Cuando los españoles llegaron al valle de México, no solo se sorprendieron de la cultura y el imperio que en él se asentaba, sino de las nuevas especies animales y en menor grado vegetales a las que se enfrentaron.

La mayor parte de las veces preocupados por su alimentación los españoles, aplicaron sobre gran parte de la fauna mexicana sin saberlo el viejo dicho chino que dice: Todo aquello que se arrastra, camina o vuela con la espalda al sol se come. De esta forma preocupados por la subsistencia y la conquista la documentación de mucha de la fauna y flora de la Nueva España se dio en los años posteriores a la caída de Tenochtitlán, contenía anotaciones de tipo gastronómico.

Claro que hubo de especies a especies que llamaron más la atención de los españoles. Aves de plumajes coloridos, mamíferos totalmente exóticos. Y claro hubo algunas de ellas que tal vez por lo pequeñas y comunes pasaron desapercibidas a la vista de muchos de estos conquistadores y cronistas como lo pasan a nosotros hoy en día. Simplemente las asimilamos como un elemento más del mobiliario urbano. Por ejemplo, las pequeñas aves de la ciudad.

Entre las aves más comunes de nuestra ciudad en pleno siglo XXI, podemos hablar de dos especies invasoras y una nativa.

La tortolita mexicana (Columbina inca) es un ave originaria de América Central y de América del norte los aztecas la conocían con el nombre de Cocotli. Su presencia en el Valle de México es muy común y de hecho las vemos deambular por las banquetas, parques, camellones, paradas en cables. Las tortolitas de cola larga son aves pequeñas de entre 16 y 23 cm, de color grisáceo y pico negro y se han convertido en una de esas especies que se adecuado totalmente a la vida urbana.

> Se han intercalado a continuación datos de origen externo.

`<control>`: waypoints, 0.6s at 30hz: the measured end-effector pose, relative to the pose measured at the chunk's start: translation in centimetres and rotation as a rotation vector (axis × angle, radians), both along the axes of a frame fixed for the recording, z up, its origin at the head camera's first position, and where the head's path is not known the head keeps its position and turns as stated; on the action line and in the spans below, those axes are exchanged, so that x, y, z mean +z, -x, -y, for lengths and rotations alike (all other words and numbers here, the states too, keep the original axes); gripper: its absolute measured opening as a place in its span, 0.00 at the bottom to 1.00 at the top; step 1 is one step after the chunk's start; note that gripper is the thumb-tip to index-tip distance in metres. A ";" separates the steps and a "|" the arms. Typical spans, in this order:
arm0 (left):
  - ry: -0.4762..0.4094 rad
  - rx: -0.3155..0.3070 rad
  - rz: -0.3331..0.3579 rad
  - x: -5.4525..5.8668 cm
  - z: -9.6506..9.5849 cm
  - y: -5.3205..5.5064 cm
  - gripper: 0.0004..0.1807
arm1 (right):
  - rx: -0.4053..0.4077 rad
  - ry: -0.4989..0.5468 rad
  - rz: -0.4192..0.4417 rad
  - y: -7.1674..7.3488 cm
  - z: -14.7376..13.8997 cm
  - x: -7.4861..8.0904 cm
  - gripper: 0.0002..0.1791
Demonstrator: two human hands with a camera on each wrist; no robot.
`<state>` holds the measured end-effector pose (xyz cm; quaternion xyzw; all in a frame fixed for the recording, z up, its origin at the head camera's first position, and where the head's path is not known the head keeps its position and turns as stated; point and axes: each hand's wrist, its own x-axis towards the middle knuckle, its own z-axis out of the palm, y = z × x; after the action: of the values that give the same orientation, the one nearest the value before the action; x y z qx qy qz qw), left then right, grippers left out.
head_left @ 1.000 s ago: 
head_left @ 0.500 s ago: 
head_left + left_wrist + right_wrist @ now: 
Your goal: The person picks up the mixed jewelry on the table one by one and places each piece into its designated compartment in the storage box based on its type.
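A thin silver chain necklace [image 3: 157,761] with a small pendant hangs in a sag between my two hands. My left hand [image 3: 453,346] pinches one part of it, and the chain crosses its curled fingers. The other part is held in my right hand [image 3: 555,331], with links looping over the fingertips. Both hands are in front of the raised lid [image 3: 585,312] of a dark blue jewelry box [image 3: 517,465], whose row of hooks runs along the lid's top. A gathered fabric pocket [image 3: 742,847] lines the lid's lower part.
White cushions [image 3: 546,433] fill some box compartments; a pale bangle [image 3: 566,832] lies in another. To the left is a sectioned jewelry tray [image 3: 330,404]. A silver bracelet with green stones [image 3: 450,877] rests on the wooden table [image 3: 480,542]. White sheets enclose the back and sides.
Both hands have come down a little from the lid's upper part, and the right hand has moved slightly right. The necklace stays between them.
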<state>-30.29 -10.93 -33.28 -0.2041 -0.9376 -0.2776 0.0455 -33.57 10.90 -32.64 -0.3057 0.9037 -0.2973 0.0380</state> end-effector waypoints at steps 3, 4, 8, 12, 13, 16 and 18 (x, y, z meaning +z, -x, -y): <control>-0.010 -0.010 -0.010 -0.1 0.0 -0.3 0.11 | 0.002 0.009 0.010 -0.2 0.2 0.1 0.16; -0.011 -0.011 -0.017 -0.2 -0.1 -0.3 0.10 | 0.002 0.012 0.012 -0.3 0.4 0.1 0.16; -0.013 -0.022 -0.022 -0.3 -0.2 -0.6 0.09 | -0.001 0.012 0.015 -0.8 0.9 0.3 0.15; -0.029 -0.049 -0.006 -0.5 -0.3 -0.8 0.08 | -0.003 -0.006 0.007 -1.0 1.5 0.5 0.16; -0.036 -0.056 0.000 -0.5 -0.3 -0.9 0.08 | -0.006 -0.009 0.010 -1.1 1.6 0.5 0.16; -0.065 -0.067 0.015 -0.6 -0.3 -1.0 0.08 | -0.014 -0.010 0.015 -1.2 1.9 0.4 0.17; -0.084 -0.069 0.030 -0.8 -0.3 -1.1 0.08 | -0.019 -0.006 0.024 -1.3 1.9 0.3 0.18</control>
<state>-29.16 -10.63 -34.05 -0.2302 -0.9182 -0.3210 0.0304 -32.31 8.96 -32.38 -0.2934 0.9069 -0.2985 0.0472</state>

Igual de exitosas resultan dos especies invasoras que habitan nuestra ciudad los gorriones domésticos (Passer domesticus) y las palomas domésticas (Columba livia) ambas especies no solo se encuentran en la zona metropolitana de la Ciudad de México, sino que han sido muy exitosas en su propagación y las encontramos a lo largo y ancho de la República. Estas tres especies compiten por el alimento en plazas y jardines de la Ciudad de México.

Los gorriones domésticos por su parte que habitaban originalmente la región del Mediterráneo son una especie invasora exitosa en México y se le encuentra en casi todo el territorio nacional, a excepción de Yucatán, partes de Chiapas, Campeche, Tabasco. Los gorriones son portadores de diferentes enfermedades que afectan a los seres humanos entre ellas la encefalitis equina y compiten con las tortolitas por la alimentación, aunque son más pequeños en tamaño. Los gorriones miden entre 14 y 15 cm.

La presencia de las palomas es una de las más dañinas para el medio ambiente urbano; sus heces afectan al mobiliario de la ciudad al ser corrosivo del metal y de otros objetos, eso sin contar que las palomas son verdaderos focos propagación de diferentes enfermedades que afectan al ser humano. Por eso a las palomas se les conoce como ratas con alas y se han buscado diferentes soluciones para controlar su población. Se ubica su origen en medio oriente, pero se han esparcido como la rata noruega por todo el mundo. Curiosamente su presencia también tiene un beneficio directo sobre el crecimiento de la población de aves depredadoras de la Ciudad como halcones, gavilanes, lechuzas y búhos.

Entre las cosas fascinantes de la evolución estas tres aves se han vuelto totalmente omnívoras y no es difícil verlas picoteanto alimento, entre las mesas de un café, o al pie de puestos callejeros dedicados a la venta de tacos y fritangas. En la mayoría de los casos, estas tres especies, parecen haberse acostumbrado a la presencia del hombre y son parte de la fauna paisaje de la Ciudad de México.